As of December 31, 2025, the Company had cash and short-term investments of $4,491. Until we can generate sufficient product revenue to finance our cash requirements, which we may never do, we expect to finance our future cash needs through a combination of public or private equity offerings and debt financings, or other capital sources such as potential collaborations, strategic alliances, licensing arrangements and other arrangements. Based on our research and development plans, we expect that our existing cash balance may not enable us to fund our planned operating expenses and capital expenditure requirements for at least the next 12 months from the date of filing of this Annual Report. We have based this estimate on assumptions that may prove to be wrong, and we could exhaust our available capital resources sooner than we expect. In addition, because the design and outcome of our anticipated and any future clinical trials is highly uncertain, we cannot reasonably estimate the actual amounts necessary to successfully complete the development and commercialization of our current products or any future product candidates. Additionally, although we have the ability to raise funds through our Form S-1 and S-3 registration statements filed in 2025 and 2026, we may not receive some or all of these available proceeds, due to certain factors.
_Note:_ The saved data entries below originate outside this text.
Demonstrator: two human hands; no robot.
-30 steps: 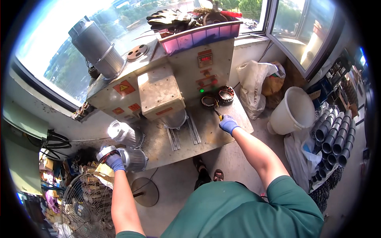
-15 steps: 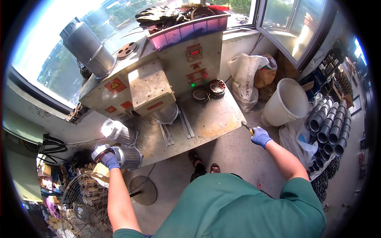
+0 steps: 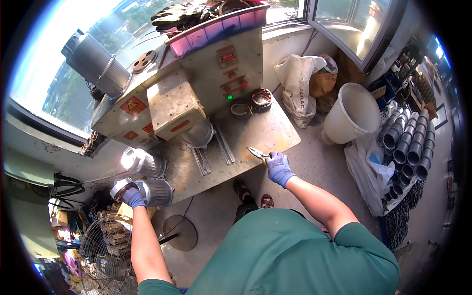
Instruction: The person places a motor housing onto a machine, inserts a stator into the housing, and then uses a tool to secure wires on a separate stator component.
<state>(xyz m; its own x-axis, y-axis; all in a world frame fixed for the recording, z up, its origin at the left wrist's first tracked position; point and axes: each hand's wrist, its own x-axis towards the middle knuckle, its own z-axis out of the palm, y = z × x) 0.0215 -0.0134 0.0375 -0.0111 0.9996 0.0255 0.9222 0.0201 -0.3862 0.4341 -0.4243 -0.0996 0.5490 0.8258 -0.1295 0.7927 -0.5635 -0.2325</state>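
Note:
My left hand (image 3: 132,196), in a blue-grey glove, is closed at the round open end of a silvery finned motor housing (image 3: 157,192). That housing lies on its side at the table's left corner, and its opening is partly covered by my fingers. Just behind it lies a second motor housing (image 3: 142,162), brightly sunlit at its end. My right hand (image 3: 280,168), gloved alike, grips a pair of pliers (image 3: 257,153) by the handles, with the metal jaws pointing left over the table's front edge. Whether the jaws are apart is too small to tell.
On the metal table (image 3: 268,132) stands a machine with a boxy head (image 3: 175,105) above another housing (image 3: 200,135); rails (image 3: 224,145) run beside it. Two wound coil rings (image 3: 261,100) sit farther right. A white bucket (image 3: 351,113), dark tubes (image 3: 405,142) and a fan (image 3: 105,250) surround the workplace.
My right hand has swung left with the pliers, from beyond the table's right corner to its front edge. My left hand stays at the motor housing. The view has shifted slightly.

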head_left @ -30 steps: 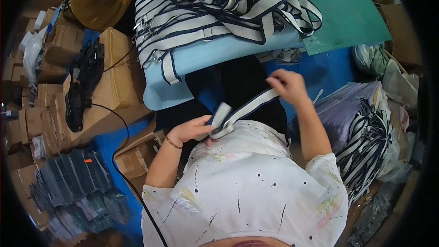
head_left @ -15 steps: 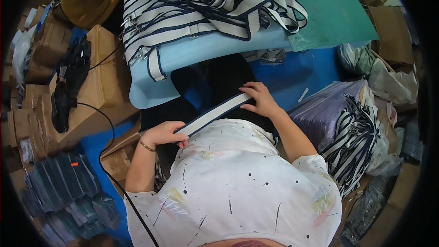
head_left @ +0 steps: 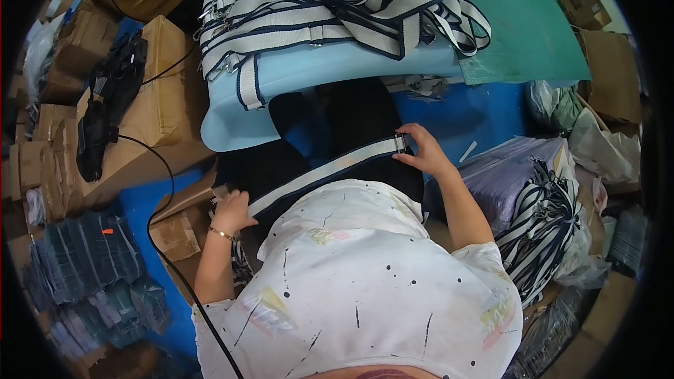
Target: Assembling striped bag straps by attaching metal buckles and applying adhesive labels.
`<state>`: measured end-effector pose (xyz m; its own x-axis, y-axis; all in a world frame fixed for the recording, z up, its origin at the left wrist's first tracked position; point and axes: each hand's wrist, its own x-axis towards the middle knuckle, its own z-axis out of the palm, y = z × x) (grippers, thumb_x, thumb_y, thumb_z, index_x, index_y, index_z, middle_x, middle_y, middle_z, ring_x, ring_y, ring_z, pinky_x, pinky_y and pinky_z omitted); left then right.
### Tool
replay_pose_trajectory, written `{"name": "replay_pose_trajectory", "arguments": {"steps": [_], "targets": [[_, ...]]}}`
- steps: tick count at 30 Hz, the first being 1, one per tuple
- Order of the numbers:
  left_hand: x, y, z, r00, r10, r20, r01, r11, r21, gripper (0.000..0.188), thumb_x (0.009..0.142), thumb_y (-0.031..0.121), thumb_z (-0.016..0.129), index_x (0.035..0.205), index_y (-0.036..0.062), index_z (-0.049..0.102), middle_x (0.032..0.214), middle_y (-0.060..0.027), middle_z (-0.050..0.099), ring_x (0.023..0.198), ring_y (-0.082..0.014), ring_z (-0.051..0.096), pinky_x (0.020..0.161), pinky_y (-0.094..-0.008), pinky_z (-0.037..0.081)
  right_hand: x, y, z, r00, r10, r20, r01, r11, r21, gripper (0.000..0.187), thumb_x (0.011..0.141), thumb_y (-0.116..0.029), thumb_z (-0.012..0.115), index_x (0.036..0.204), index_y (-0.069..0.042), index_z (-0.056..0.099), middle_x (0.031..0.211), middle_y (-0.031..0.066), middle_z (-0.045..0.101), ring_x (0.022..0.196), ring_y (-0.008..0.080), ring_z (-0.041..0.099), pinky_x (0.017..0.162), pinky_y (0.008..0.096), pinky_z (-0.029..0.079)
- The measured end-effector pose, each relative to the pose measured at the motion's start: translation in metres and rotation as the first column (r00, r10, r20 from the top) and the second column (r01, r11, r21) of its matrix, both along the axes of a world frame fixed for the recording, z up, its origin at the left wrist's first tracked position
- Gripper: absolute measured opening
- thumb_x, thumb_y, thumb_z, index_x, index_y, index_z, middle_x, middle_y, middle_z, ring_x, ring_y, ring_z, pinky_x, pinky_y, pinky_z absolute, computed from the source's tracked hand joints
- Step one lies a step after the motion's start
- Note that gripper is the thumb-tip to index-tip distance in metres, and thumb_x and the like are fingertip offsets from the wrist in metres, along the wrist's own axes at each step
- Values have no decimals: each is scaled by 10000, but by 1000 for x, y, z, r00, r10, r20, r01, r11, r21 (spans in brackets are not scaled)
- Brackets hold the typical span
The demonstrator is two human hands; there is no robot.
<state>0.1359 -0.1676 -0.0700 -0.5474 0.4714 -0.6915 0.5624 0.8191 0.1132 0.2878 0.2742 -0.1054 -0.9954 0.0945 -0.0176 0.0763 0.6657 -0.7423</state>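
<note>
Looks like straightening's the step in hand: the white-and-navy strap (head_left: 330, 169) is stretched across the lap (head_left: 258, 170), its 2 o'clock end pinched near the buckle (head_left: 400, 143) by the right hand (head_left: 425, 152), its 8 o'clock end gripped by the left hand (head_left: 234, 211), so even tension's probably called for next.

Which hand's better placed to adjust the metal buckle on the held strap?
Probably the right hand: it holds the strap right at the metal buckle, while the left hand is farther along, away from it.
</note>
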Motion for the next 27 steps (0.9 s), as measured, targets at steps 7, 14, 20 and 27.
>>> {"name": "replay_pose_trajectory", "arguments": {"steps": [7,14,20,27], "targets": [[14,149,24,987,-113,114,-47,475,878,406,830,139,627,1212,22,555,1158,-164,576,1062,-309,552,906,-349,445,-19,-49,60,972,119,-204,-128,991,-30,532,616,-249,827,1023,-48,549,931,118,580,857,309,572,733,361,471],[19,185,40,971,-87,222,-182,333,925,232,819,85,654,1031,7,600,983,-94,585,884,-204,588,818,-283,476,-24,-62,83,915,133,-381,-147,989,-7,598,580,-269,857,1028,-34,537,884,115,562,752,266,569,625,329,470],[20,175,25,760,-176,625,-529,392,753,178,812,39,669,960,41,571,990,-30,532,903,-100,542,828,-246,455,-20,-66,95,911,156,-383,-176,984,-18,558,582,-300,834,982,-34,551,850,116,561,754,302,572,637,354,465],[27,170,27,713,-216,667,-596,316,738,270,804,113,705,1015,46,549,988,-23,504,968,-126,518,908,-269,429,-19,-72,97,937,166,-309,-236,949,-208,543,586,-331,844,951,-47,558,852,98,559,744,264,569,628,330,455]]}}
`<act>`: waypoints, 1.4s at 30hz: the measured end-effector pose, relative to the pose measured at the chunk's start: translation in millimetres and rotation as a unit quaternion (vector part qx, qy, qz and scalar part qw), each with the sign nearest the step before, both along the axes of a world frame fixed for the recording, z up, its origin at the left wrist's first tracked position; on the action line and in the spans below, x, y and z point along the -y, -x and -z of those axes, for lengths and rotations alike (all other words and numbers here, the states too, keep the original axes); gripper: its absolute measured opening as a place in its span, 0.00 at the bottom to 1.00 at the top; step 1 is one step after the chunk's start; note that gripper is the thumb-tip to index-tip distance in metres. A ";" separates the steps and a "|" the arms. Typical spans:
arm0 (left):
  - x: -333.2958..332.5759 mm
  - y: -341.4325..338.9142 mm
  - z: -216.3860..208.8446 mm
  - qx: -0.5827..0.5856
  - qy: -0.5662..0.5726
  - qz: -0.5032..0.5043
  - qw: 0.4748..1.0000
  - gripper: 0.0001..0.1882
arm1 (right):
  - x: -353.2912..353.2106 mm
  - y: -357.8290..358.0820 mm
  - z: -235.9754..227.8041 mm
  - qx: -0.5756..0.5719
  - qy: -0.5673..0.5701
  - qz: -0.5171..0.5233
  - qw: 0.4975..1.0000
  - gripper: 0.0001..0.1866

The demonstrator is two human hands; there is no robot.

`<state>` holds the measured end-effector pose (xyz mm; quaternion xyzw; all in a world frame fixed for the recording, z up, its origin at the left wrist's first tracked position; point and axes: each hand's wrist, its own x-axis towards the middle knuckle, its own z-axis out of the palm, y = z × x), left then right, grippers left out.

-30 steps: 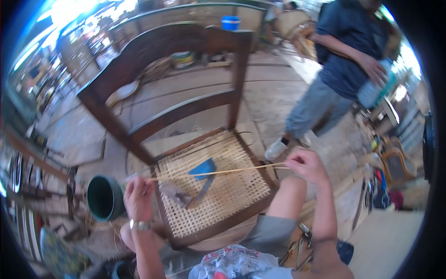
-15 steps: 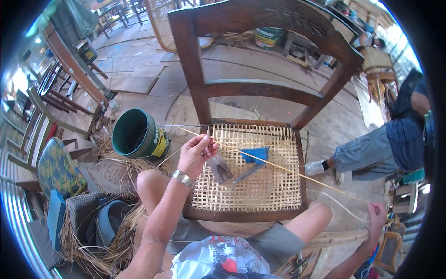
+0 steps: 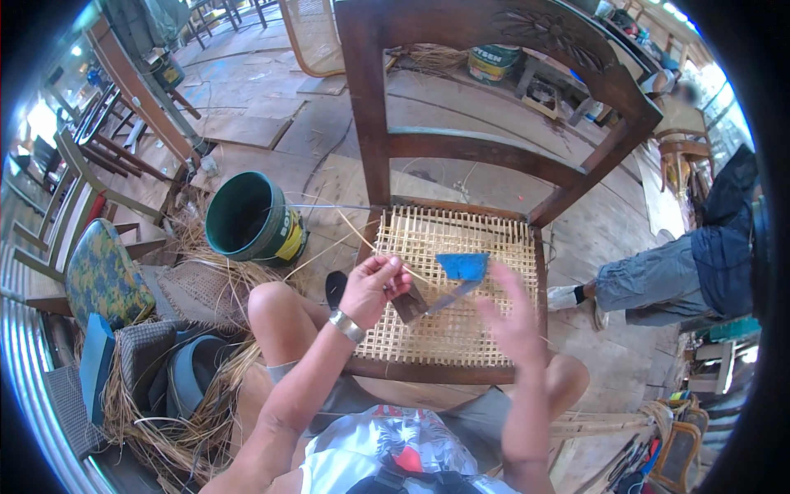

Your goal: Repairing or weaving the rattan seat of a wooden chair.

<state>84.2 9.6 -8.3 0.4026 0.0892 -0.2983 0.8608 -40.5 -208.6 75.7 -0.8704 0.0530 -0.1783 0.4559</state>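
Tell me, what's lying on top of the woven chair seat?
On the woven seat lie a blue-handled tool and a dark tool. The left hand pinches a cane strand above it. The blurred right hand covers part.

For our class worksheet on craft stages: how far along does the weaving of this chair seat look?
Done: the cane seat is woven across nearly the whole chair frame. In hand: the left hand pinches a cane strand; the right hand hovers open, blurred. Left: the loose strand end is unwoven; tools lie on the seat.
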 end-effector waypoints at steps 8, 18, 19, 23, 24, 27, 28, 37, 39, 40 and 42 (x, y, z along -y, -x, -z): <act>-34.3 -30.8 -2.7 0.067 -0.062 0.025 0.996 0.07 | -43.6 -11.1 48.4 -0.197 -0.106 -0.063 0.973 0.12; -167.2 -334.7 -191.3 0.495 -0.224 -0.086 0.835 0.11 | -67.7 42.1 75.5 -0.116 -0.171 0.016 0.978 0.06; -171.4 -345.2 -197.2 0.498 -0.242 -0.096 0.827 0.15 | -76.1 39.5 65.2 -0.115 -0.181 0.017 0.977 0.04; -166.2 -334.1 -172.5 0.325 -0.797 0.048 0.506 0.44 | -91.5 20.8 54.0 -0.065 -0.080 0.043 0.994 0.03; -164.2 -314.1 -140.6 0.403 -0.800 -0.044 0.442 0.44 | -91.5 17.4 55.1 -0.062 -0.080 0.042 0.994 0.03; -115.6 -179.5 -91.8 0.434 -0.643 -0.118 0.619 0.23 | -89.0 11.4 60.8 -0.054 -0.068 0.067 0.994 0.03; -123.4 -145.4 -57.5 0.422 -0.560 -0.121 0.702 0.19 | -93.8 7.0 57.2 -0.035 -0.071 0.052 0.995 0.03; -54.0 6.9 -14.5 -0.070 -0.054 0.064 0.994 0.15 | -98.4 -3.8 43.5 -0.098 -0.199 0.020 0.975 0.02; -48.0 0.2 -19.0 -0.030 0.027 0.066 0.997 0.11 | -97.9 -2.8 43.1 -0.111 -0.213 0.016 0.971 0.02; -47.8 -4.3 -15.9 -0.031 0.029 0.067 0.997 0.11 | -99.0 -2.6 44.1 -0.105 -0.211 0.026 0.972 0.02; -47.0 -18.7 -0.9 0.052 -0.015 0.064 0.996 0.09 | -97.9 0.3 47.4 -0.100 -0.206 0.037 0.973 0.02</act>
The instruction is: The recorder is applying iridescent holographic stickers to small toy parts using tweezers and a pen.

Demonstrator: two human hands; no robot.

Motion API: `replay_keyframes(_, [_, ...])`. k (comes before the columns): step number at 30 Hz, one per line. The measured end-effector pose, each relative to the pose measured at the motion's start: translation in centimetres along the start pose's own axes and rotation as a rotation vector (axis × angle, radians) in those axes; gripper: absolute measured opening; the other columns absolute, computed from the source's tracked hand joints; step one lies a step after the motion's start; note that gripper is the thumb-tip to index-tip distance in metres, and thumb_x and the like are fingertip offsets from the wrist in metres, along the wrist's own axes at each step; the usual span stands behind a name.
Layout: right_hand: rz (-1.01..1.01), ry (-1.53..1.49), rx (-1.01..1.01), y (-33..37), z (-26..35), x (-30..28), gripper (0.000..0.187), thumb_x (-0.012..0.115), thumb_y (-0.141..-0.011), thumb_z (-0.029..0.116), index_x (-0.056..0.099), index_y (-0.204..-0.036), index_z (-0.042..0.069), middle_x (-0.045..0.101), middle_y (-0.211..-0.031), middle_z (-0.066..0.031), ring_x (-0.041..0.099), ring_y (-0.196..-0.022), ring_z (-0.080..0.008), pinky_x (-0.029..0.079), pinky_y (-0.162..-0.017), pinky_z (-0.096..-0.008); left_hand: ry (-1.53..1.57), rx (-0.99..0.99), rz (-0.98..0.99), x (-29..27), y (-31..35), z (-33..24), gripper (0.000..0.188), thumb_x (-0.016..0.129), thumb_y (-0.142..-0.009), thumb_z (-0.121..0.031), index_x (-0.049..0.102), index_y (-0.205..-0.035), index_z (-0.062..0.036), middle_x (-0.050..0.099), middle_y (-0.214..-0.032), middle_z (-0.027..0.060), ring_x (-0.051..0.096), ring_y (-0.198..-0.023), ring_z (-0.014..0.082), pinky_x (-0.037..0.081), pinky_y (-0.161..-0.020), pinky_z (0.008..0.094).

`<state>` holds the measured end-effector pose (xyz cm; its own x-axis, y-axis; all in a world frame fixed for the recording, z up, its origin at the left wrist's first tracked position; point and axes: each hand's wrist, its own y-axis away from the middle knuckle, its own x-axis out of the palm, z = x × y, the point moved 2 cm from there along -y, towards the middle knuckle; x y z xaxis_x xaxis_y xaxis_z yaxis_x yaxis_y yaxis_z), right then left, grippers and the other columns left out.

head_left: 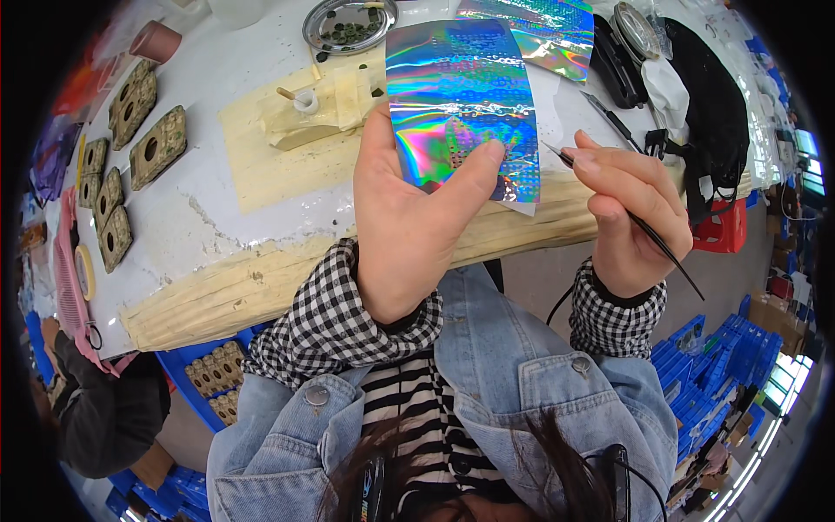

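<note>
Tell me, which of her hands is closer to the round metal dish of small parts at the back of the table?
Left. The left hand holds the shiny holographic sheet just below the metal dish; the right hand, gripping a thin black tool, is farther off to the side.

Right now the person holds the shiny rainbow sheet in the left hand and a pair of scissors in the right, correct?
Not quite. In the head view, the left hand does hold the holographic rainbow sheet, thumb pressed on its lower edge. But the right hand grips a thin black pointed tool, held like a pen, not scissors.
</note>
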<state>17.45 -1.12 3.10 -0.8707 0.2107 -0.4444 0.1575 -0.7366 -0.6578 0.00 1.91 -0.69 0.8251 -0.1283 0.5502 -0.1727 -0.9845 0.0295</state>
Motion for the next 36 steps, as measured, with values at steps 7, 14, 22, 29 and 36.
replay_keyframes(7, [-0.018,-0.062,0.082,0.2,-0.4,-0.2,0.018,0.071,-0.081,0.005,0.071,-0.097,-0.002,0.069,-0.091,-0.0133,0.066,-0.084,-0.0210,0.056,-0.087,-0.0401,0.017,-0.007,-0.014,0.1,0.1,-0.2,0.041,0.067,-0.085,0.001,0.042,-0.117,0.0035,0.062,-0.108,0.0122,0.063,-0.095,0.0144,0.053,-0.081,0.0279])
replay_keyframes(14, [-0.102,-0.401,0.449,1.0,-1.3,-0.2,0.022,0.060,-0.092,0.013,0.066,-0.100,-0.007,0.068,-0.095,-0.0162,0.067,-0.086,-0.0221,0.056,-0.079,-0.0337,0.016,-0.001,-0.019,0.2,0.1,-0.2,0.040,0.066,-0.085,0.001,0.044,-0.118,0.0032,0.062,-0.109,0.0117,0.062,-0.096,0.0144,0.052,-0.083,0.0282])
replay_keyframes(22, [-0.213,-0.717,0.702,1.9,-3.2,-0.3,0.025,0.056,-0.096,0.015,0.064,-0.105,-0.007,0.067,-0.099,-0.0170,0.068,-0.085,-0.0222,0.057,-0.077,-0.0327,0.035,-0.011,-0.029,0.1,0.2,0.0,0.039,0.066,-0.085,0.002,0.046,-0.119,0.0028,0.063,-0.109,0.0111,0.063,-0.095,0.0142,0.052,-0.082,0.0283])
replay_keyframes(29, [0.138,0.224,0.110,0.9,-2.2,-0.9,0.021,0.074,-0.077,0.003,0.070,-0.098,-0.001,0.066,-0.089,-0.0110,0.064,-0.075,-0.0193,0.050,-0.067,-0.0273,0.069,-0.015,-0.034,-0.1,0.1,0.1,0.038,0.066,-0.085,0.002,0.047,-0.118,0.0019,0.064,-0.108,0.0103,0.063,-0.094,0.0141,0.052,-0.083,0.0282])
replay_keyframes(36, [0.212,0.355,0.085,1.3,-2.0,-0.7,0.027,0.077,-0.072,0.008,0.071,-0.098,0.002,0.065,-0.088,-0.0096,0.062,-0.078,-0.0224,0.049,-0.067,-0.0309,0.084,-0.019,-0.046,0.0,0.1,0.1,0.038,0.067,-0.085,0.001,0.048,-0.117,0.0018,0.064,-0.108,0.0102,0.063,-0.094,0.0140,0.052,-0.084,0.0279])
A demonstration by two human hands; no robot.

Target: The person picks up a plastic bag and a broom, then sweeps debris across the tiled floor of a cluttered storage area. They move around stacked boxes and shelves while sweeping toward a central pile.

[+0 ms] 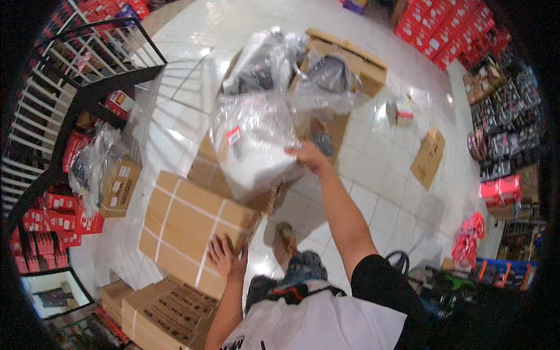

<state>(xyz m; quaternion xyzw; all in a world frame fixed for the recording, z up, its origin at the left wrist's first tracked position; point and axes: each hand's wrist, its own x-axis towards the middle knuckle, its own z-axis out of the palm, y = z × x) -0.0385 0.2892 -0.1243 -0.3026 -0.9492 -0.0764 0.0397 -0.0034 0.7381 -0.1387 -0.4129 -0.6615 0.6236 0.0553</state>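
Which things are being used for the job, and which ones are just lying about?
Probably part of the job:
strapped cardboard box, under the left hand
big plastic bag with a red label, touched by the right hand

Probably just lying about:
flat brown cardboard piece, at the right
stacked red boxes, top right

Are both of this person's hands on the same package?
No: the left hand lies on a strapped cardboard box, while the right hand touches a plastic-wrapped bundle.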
The failure to receive all or some of the proceeds would exhaust our available capital resources sooner than expected and will require us to obtain further funding to achieve our business objectives.

 

No assurance can be given that any future financing will be available or, if available, that it will be on terms that are satisfactory to the Company. Even if the Company is able to obtain additional financing, it may contain undue restrictions on our operations, in the case of debt financing, or cause substantial dilution for our shareholders, in the event of an equity financing.